What to do — Repeat the whole listing below with nothing added or dropped.
Start of Given material
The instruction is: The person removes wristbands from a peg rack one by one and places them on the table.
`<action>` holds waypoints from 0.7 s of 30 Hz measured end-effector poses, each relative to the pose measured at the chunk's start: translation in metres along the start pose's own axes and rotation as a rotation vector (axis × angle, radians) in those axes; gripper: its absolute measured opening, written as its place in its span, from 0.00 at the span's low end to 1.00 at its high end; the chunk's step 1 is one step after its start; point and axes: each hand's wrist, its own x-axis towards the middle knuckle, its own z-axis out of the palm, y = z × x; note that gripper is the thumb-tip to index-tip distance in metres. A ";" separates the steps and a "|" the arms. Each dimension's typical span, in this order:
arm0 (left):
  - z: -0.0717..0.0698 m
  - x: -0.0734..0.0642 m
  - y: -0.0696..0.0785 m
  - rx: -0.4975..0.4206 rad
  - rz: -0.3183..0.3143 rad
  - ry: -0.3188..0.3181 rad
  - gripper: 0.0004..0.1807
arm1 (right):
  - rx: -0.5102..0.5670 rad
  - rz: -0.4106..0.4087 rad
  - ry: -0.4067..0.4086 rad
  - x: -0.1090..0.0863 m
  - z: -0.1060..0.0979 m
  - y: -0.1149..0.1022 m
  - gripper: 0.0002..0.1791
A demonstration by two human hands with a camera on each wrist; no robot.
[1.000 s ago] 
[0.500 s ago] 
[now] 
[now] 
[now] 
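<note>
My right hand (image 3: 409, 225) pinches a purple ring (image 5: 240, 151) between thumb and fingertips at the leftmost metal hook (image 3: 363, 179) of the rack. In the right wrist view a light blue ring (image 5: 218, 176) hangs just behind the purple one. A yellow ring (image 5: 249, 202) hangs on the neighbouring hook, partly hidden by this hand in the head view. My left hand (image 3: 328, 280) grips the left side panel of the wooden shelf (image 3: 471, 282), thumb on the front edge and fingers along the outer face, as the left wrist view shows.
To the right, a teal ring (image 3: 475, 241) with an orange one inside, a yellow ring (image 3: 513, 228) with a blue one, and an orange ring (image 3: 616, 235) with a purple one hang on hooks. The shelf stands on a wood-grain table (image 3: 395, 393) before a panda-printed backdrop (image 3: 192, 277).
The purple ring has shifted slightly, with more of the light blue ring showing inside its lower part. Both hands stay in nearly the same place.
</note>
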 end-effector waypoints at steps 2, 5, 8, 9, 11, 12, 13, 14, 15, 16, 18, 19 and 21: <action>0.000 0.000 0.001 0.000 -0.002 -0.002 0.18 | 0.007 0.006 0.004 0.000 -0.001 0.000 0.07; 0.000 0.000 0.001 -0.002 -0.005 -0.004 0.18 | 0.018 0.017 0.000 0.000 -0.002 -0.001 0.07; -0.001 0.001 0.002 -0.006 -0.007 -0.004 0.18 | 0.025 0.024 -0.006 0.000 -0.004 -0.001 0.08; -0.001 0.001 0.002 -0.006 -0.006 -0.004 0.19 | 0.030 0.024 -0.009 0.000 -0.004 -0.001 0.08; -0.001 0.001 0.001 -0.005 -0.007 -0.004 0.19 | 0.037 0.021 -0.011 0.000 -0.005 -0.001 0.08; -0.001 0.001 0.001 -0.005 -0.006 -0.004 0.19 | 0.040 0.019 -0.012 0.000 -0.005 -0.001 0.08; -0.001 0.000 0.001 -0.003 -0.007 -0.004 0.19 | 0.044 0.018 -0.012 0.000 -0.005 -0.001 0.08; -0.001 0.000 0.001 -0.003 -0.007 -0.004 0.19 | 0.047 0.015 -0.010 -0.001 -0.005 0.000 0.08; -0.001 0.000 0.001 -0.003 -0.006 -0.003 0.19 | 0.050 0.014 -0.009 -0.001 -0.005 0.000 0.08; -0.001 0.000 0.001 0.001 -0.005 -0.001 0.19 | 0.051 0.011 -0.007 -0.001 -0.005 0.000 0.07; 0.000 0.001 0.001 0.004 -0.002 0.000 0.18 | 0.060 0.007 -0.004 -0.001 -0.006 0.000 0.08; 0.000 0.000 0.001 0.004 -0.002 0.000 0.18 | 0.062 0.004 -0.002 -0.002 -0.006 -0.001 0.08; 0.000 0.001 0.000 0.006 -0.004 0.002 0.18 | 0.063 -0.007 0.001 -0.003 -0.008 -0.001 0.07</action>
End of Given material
Worked solution —
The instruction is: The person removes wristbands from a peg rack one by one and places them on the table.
`<action>` holds waypoints from 0.7 s of 30 Hz measured end-effector poses, each relative to the pose measured at the chunk's start: translation in metres along the start pose's own axes and rotation as a rotation vector (axis × angle, radians) in those axes; gripper: its absolute measured opening, written as its place in its span, from 0.00 at the span's low end to 1.00 at its high end; the chunk's step 1 is one step after its start; point and axes: each hand's wrist, its own x-axis towards the middle knuckle, its own z-axis out of the palm, y = z × x; note that gripper is the thumb-tip to index-tip distance in metres. A ";" separates the steps and a "|" the arms. Each dimension's typical span, in this order:
arm0 (left):
  - z: -0.0717..0.0698 m
  - x: -0.0734..0.0642 m
  - y: -0.0696..0.0785 m
  - rx: -0.4975..0.4206 rad
  - rz: -0.3183..0.3143 rad
  - ry: -0.3188..0.3181 rad
  - gripper: 0.0004..0.1807
arm1 (right):
  - rx: -0.5102..0.5670 rad
  - rz: -0.4106..0.4087 rad
  - ry: -0.4067..0.4086 rad
  - x: -0.1090..0.0863 m
  - z: -0.1060..0.0979 m
  - y: -0.1149..0.1022 m
  - gripper: 0.0002..0.1791
A demonstration by two human hands with a camera on each wrist; no robot.
[1.000 s ago] 
[0.500 s ago] 
[now] 
[now] 
[now] 
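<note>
My right hand (image 3: 409, 225) pinches a purple ring (image 5: 240, 151) between thumb and fingertips at the leftmost metal hook (image 3: 363, 179) of the rack. In the right wrist view a light blue ring (image 5: 218, 176) hangs just behind the purple one. A yellow ring (image 5: 249, 202) hangs on the neighbouring hook, partly hidden by this hand in the head view. My left hand (image 3: 328, 280) grips the left side panel of the wooden shelf (image 3: 471, 282), thumb on the front edge and fingers along the outer face, as the left wrist view shows.
To the right, a teal ring (image 3: 475, 241) with an orange one inside, a yellow ring (image 3: 513, 228) with a blue one, and an orange ring (image 3: 616, 235) with a purple one hang on hooks. The shelf stands on a wood-grain table (image 3: 395, 393) before a panda-printed backdrop (image 3: 192, 277).
The purple ring has shifted slightly, with more of the light blue ring showing inside its lower part. Both hands stay in nearly the same place.
</note>
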 end-effector waypoints at steps 2, 5, 8, 9, 11, 12, 13, 14, 15, 16, 18, 19 and 21: <action>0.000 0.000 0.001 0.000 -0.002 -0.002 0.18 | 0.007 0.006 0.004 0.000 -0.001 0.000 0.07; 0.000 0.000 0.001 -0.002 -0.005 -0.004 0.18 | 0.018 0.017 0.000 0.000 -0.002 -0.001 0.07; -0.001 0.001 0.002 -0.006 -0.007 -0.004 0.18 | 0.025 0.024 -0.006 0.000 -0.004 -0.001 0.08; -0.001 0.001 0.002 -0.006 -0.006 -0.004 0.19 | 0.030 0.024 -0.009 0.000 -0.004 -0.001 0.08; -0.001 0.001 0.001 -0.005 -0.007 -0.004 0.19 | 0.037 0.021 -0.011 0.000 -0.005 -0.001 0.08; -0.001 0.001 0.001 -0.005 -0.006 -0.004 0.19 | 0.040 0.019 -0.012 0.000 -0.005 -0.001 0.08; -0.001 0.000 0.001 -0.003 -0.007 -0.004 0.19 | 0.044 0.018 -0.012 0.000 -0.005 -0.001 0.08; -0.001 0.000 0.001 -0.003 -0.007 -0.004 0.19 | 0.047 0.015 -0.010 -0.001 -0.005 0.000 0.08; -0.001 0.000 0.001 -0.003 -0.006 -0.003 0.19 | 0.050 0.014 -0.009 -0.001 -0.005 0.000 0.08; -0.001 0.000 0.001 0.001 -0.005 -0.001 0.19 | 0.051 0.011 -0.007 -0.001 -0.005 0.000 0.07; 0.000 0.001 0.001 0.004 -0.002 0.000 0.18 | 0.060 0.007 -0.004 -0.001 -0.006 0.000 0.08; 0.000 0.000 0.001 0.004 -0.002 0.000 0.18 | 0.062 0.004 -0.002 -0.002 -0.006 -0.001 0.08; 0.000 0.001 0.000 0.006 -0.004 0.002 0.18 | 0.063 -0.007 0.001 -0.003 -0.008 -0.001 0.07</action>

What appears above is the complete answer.